→ Required work
Reproduce exactly, and only, the lines below from the one containing "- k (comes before" through the one containing "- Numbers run".

→ Given information
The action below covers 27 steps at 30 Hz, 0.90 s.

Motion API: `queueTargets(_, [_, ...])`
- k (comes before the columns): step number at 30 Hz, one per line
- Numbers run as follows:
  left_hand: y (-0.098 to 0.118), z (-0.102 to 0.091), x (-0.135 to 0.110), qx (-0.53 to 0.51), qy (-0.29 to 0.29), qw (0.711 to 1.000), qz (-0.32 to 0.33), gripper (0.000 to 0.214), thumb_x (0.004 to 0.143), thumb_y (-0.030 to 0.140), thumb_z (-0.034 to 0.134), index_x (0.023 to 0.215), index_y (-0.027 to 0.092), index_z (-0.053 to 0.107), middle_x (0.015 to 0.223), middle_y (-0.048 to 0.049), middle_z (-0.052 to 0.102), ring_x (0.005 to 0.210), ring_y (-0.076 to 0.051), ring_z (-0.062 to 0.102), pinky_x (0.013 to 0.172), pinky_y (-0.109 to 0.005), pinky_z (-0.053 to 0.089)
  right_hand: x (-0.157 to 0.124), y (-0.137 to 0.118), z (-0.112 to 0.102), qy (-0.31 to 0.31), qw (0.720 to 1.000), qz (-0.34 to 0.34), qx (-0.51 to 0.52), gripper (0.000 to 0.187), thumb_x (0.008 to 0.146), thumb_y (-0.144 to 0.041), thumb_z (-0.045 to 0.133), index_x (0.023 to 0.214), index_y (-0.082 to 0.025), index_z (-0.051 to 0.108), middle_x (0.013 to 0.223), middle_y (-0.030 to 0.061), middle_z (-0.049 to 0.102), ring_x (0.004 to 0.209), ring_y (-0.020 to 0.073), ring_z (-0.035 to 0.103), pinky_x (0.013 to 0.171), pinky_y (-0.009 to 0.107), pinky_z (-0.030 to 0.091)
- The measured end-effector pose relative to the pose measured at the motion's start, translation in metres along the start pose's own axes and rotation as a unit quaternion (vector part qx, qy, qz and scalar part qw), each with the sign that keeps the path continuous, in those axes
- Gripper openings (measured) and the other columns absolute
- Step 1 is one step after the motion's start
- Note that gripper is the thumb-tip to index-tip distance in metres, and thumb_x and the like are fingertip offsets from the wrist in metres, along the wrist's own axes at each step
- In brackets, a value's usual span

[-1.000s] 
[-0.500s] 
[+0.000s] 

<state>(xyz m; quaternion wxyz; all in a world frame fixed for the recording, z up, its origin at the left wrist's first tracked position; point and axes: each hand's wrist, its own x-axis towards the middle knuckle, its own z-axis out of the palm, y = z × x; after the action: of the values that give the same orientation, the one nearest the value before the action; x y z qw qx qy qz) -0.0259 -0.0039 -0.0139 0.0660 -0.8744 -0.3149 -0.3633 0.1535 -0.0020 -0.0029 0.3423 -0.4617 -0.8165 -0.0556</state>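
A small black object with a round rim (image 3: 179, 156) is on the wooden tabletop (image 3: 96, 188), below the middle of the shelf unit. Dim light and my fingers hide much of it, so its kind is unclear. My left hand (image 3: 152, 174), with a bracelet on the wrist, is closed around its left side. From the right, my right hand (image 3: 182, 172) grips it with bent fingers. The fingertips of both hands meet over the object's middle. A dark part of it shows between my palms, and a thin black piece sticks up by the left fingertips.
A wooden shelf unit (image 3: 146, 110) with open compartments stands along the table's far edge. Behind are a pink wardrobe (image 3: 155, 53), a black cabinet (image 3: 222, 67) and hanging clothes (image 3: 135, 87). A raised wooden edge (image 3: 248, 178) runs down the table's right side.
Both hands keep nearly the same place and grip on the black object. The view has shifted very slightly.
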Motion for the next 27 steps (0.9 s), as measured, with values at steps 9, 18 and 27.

→ Answer to this problem
- k (comes before the columns): step number at 30 Hz, one per line
- Numbers run as follows:

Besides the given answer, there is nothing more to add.